● Assignment: From the listing below, reproduce word for word the part that opens with the line containing "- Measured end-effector" and closes with the line containing "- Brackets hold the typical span"; reproduce nothing else.

● Data for the task:
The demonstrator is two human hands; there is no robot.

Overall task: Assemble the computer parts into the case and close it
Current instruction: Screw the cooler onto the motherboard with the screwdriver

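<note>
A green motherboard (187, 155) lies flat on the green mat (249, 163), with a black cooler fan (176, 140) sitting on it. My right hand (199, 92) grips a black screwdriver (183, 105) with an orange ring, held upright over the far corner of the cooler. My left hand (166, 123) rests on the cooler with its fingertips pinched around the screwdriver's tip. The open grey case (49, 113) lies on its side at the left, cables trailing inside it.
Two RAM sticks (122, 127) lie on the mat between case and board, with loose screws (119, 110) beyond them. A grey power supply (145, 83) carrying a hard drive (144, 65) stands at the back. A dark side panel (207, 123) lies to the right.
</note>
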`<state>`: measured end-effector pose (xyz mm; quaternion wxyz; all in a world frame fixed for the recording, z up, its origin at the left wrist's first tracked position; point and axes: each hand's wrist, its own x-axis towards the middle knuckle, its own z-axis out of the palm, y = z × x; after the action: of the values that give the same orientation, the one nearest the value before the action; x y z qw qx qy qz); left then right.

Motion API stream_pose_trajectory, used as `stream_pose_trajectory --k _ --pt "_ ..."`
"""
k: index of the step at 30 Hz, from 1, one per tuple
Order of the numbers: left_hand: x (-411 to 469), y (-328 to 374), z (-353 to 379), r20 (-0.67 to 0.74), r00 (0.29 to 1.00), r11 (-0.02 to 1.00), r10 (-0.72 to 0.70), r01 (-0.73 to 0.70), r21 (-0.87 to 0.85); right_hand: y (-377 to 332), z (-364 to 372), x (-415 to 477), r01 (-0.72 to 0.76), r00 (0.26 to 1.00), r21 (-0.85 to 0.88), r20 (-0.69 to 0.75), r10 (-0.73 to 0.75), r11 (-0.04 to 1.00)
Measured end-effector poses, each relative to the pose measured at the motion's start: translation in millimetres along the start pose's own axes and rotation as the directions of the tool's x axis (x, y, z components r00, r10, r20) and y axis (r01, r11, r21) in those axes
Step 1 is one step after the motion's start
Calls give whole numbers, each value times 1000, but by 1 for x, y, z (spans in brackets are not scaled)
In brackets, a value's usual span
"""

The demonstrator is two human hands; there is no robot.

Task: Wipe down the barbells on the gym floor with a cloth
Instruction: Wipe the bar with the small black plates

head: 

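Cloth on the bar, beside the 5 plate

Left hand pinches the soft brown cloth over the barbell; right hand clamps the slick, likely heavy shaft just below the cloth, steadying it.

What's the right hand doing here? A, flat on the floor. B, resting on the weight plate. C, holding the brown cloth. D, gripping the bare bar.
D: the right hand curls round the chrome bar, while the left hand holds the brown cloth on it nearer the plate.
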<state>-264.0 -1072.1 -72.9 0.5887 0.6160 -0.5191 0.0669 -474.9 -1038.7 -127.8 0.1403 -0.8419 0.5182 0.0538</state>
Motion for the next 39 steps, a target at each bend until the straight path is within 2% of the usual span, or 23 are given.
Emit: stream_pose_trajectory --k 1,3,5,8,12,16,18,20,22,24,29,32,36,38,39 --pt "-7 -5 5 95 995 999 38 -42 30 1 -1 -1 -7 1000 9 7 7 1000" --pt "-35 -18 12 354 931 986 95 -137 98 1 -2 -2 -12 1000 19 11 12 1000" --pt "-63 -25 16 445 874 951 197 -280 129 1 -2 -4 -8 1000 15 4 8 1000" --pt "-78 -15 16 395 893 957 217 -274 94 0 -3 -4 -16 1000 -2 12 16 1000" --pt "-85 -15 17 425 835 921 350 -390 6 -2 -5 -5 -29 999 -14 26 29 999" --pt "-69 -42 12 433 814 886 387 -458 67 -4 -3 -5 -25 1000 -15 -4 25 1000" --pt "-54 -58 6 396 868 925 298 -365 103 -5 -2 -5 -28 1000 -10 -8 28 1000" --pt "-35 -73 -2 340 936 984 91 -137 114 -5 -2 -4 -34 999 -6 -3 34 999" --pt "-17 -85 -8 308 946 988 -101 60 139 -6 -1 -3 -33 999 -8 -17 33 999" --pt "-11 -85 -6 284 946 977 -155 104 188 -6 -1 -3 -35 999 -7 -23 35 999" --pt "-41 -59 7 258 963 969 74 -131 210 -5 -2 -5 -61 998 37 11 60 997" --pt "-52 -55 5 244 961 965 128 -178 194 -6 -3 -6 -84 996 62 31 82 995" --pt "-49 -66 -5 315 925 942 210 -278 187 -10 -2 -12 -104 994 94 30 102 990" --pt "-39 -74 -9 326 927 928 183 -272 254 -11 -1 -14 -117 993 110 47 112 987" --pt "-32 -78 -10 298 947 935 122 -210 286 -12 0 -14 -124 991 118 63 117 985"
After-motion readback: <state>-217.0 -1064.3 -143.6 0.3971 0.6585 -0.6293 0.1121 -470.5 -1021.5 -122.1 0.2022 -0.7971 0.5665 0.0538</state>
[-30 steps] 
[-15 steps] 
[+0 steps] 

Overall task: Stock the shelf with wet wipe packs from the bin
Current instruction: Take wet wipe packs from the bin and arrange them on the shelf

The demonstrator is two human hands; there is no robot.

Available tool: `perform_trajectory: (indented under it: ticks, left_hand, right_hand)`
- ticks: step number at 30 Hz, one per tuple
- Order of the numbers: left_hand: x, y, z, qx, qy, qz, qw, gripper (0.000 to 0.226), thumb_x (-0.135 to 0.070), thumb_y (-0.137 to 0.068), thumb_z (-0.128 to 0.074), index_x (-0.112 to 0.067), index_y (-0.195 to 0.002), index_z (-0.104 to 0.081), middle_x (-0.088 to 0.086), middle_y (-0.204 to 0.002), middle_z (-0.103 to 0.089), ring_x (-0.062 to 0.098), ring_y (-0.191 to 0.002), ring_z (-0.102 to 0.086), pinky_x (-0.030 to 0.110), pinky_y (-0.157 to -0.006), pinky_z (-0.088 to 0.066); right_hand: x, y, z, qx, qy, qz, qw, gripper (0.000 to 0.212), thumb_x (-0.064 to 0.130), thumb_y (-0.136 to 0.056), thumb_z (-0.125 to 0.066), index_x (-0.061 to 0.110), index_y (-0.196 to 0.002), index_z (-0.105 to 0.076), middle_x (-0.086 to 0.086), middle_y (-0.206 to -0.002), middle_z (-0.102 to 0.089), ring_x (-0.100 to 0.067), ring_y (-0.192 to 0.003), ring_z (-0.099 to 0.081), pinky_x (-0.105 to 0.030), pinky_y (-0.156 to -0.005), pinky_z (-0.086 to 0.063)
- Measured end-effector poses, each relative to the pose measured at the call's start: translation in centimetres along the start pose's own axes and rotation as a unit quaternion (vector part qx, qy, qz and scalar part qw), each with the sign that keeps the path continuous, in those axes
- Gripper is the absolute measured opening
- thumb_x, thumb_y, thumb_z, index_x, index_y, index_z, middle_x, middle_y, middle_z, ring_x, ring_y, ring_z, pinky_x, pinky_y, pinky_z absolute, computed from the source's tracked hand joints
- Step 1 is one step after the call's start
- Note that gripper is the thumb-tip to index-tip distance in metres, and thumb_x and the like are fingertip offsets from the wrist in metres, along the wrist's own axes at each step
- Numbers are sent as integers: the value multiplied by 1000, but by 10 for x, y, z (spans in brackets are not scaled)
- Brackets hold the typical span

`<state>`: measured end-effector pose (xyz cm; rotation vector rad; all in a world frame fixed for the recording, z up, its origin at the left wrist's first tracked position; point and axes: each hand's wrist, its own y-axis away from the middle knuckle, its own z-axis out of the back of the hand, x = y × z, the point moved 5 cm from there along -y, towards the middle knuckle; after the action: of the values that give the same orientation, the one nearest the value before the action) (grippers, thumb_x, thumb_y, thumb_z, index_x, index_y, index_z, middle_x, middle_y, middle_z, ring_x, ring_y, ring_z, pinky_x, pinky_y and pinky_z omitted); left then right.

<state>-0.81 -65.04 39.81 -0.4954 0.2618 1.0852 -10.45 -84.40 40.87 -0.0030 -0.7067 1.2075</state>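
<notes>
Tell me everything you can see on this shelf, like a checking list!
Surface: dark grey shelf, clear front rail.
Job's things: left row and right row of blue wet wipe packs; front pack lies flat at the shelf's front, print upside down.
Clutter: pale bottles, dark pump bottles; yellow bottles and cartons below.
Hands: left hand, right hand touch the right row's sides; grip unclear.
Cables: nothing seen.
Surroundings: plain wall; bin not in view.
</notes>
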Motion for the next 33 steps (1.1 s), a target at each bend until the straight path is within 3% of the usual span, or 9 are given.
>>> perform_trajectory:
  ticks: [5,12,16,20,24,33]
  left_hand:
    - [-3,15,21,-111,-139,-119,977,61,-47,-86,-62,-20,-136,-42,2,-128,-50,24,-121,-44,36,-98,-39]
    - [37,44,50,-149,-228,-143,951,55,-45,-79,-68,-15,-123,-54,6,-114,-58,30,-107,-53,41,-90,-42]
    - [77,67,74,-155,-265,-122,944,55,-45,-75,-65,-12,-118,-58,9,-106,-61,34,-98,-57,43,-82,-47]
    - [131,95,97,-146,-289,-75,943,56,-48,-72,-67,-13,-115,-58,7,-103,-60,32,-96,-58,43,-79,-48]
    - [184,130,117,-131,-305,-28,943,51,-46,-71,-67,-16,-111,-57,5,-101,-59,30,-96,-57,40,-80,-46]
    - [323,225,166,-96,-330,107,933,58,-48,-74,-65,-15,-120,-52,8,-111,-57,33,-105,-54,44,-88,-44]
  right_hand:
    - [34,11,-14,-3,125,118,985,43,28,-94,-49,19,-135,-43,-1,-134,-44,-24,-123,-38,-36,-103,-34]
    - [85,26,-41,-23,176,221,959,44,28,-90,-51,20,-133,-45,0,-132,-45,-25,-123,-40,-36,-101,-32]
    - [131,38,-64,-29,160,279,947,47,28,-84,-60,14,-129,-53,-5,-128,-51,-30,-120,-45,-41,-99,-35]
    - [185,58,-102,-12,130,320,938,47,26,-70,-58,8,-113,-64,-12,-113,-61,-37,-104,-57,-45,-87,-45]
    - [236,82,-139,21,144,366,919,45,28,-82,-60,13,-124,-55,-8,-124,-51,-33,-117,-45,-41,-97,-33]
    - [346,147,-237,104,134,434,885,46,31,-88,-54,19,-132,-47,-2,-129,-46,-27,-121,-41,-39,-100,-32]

● Final answer:
- Measured end-effector poses, each relative to the pose measured at the call's start: translation in centimetres along the start pose's own axes and rotation as a unit quaternion (vector part qx, qy, qz and scalar part qw), each with the sign that keeps the path continuous, in those axes
- Gripper is the absolute measured opening
- thumb_x, thumb_y, thumb_z, index_x, index_y, index_z, middle_x, middle_y, middle_z, ring_x, ring_y, ring_z, pinky_x, pinky_y, pinky_z absolute, computed from the source's tracked hand joints
- Step 1 is one step after the call's start
- Note that gripper is the thumb-tip to index-tip distance in metres, and thumb_x and the like are fingertip offsets from the wrist in metres, along the wrist's own axes at each step
- Numbers are sent as integers: the value multiplied by 1000, but by 10 for x, y, z (spans in brackets are not scaled)
- Brackets hold the typical span

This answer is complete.